L’émigration ne se porte pas uniquement vers le Sud et l’Est ; elle s’étend également vers le Nord et le Nord-Ouest. Des régions, presque inhabitées, il y a trente ans, et qui passaient pour inhospitalières, sont aujourd’hui cultivées et prospères. C’est le résultat de l’œuvre russe en Asie, l’œuvre des chemins, de fer. Sa grandeur n’est pas appréciée à sa valeur. Grâce à elle, l’Europe peut regarder sans inquiétude la progression vers l’Ouest des populations Jaunes. Pour se rendre compte de leur mouvement, il faut se rappeler ce qu’étaient, il y a cinquante ans, les territoires qui s’étendent à l’Est du lac Baïkal jusqu’au Pacifique.
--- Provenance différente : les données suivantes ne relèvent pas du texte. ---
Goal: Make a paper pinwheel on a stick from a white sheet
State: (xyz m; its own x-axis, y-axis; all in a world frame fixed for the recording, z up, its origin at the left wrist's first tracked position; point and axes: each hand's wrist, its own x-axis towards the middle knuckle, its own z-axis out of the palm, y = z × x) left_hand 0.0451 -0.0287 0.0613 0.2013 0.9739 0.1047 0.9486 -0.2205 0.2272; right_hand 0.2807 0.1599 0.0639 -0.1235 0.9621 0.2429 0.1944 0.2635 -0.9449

Ils comprennent trois provinces russes : Transbaïkal, Amour, Province maritime et deux provinces de la Mandchourie du Nord. Tsitsihar et Kirin. En 1858, un savant russe, Véniukoff[1], parcourait ces régions. Parti du confluent de l’Amour et de l’Oussouri, il remonta cette rivière et explora le pays, jusqu’à la Tiumen, qui sert actuellement de frontière entre la pointe Sud de la Province maritime, la Corée et la Mandchourie. Véniukoff n’avait rencontré qu’un très petit nombre de faibles groupes épars, indigènes Toungouzes, chasseurs de zibelines ou pêcheurs. Ces pauvres gens sans armes étaient terrorisés par quelques postes mandchoux, établis le long des cours d’eau afin d’extorquer, comme tribut, le produit de leur chasse. Dans le Sud seulement quelques fermiers chinois cultivaient le Ginseng. Ce territoire mesurant plusieurs milliers de kilomètres carrés était presque inhabité. Les rapports de Véniukoff décidèrent le gouvernement russe à demander aux Chinois, outre la rive gauche de l’Amour, le territoire de la Province maritime. La Chine avait si peu d’action sur ces régions, elle y tenait si peu que la demande russe, agréée sans difficulté, fut inscrite dans le traité de Pékin de 1800. Bientôt des villes russes surgirent le long de l’Amour : Ust-Strelotchnoï, au confluent de la Shilka, 800 kilomètres à l’Est du Baïkal ; Komarsk, Blagovestchenk, Aïgun, Khabarovsk au confluent de l’Oussouri. Cette dernière ville prit une telle importance qu’en 1880, elle remplaçait le port de Nicolaïevsk, à 400 kilomètres en aval, comme centre administratif du territoire de la côte du Pacifique. Placée à

  1. The coming struggle, by Pulnam Weale, Londres, 1909.